Try it –
Your whole reply should be the lines from the one that contains "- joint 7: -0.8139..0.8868" through the last line of the listing, copied exactly.

Given information –
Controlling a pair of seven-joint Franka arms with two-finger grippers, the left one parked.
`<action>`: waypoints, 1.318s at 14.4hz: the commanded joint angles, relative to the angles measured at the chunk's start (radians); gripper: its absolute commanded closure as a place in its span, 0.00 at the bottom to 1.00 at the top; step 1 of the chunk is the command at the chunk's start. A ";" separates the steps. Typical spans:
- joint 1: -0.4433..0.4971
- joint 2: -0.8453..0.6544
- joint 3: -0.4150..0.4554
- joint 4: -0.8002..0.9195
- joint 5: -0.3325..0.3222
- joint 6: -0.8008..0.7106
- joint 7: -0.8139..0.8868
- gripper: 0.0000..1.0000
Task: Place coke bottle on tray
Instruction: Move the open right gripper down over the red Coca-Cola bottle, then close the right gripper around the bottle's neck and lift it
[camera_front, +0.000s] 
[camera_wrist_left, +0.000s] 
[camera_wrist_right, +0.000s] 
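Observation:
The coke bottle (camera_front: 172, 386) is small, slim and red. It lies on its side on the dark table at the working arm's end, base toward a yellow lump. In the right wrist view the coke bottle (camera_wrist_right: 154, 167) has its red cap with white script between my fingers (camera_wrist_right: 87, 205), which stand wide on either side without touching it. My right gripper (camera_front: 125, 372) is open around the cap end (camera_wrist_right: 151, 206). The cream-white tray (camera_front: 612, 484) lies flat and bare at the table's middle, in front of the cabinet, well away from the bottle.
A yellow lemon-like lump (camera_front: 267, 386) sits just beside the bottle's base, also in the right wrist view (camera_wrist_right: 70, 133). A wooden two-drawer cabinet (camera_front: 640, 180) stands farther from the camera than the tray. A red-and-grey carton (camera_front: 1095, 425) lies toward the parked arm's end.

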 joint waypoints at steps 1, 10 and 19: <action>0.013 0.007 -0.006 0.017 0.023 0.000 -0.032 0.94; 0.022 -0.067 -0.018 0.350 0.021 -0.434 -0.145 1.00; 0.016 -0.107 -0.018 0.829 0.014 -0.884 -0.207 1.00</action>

Reply to the task –
- joint 7: -0.8139..0.8868
- gripper: 0.0000..1.0000
Task: Place coke bottle on tray
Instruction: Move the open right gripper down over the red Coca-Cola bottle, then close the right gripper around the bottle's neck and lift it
[camera_front, +0.000s] 
[camera_wrist_left, +0.000s] 
[camera_wrist_right, +0.000s] 
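Observation:
The coke bottle (camera_front: 172, 386) is small, slim and red. It lies on its side on the dark table at the working arm's end, base toward a yellow lump. In the right wrist view the coke bottle (camera_wrist_right: 154, 167) has its red cap with white script between my fingers (camera_wrist_right: 87, 205), which stand wide on either side without touching it. My right gripper (camera_front: 125, 372) is open around the cap end (camera_wrist_right: 151, 206). The cream-white tray (camera_front: 612, 484) lies flat and bare at the table's middle, in front of the cabinet, well away from the bottle.
A yellow lemon-like lump (camera_front: 267, 386) sits just beside the bottle's base, also in the right wrist view (camera_wrist_right: 70, 133). A wooden two-drawer cabinet (camera_front: 640, 180) stands farther from the camera than the tray. A red-and-grey carton (camera_front: 1095, 425) lies toward the parked arm's end.
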
 joint waypoints at steps 1, 10 and 19: <action>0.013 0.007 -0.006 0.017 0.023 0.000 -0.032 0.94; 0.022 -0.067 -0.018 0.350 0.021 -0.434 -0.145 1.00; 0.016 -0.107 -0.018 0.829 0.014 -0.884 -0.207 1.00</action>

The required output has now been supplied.